De même le titre, donc, se donne à la fois pour le dedans et le dehors, le film et son commentaire. Commentons, dans ce cas, comment ne pas ? Puis il y a de quoi, parce que, quand même, elle, ils ont tous sacrément bien travaillé, ça, c’est sûr. Mais sacrément bien travaillé à quoi exactement ? ça n’a rien de si évident. Au succès ? oui. A de l’efficacité ? aussi. Au plaisir du spectateur ? oui, efficacité et succès y étant subordonnés, mais est-ce que ça tient jusqu’au bout, ce n’est pas si certain, ou plutôt, jusqu’à quel bout, quel plaisir, c’est là que ça se trouble un peu et que peut-être l’anatomie, la nôtre, commence. Anatomie à ne pas lire si l’on n’a pas envie de voir dévoilés des rouages de l’intrigue.
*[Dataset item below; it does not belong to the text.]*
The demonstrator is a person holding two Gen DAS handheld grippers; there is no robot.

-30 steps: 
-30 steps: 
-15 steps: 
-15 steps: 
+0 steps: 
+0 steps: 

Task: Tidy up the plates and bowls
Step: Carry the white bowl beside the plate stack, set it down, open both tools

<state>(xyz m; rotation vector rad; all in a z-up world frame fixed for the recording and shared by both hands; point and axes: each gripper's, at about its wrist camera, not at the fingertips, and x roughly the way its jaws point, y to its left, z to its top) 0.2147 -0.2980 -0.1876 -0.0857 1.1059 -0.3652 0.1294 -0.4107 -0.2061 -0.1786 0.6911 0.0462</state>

ANATOMIE…, c’est prenant, efficace, très intelligent, très séduisant, généreux, parfois émouvant. Très bien écrit, construit, extrêmement bien joué (mais à tout cela je reviendrai), filmé avec rigueur et efficacité visuelle, sans vulgarité, et certaines idées de mise en scène frappantes. Ça part sur les chapeaux de roues, posé sans lourdeur mais avec précision et fermeté, scène d’ouverture extrêmement maîtrisée, virtuose presque, où tous les enjeux sont posés, de là, ils se déplieront vite et fort. Et la neige c’est très beau, tout de suite, visuellement il y a cette puissance qui happe, que le film s’offre ainsi dans ce décor (même si, et cela aussi j’y reviendrai, il se l’offre assez peu parce que sa grammaire est d’abord de coller aux visages, aux gestes, plans moyens un peu, gros plans beaucoup, à l’intérieur de quoi les plans larges qui tardent à arriver sont extrêmement bienvenus, et satisfaisants notamment parce qu’il y a cette montagne, la neige, l’architecture, toute cette matière immédiatement spectaculaire).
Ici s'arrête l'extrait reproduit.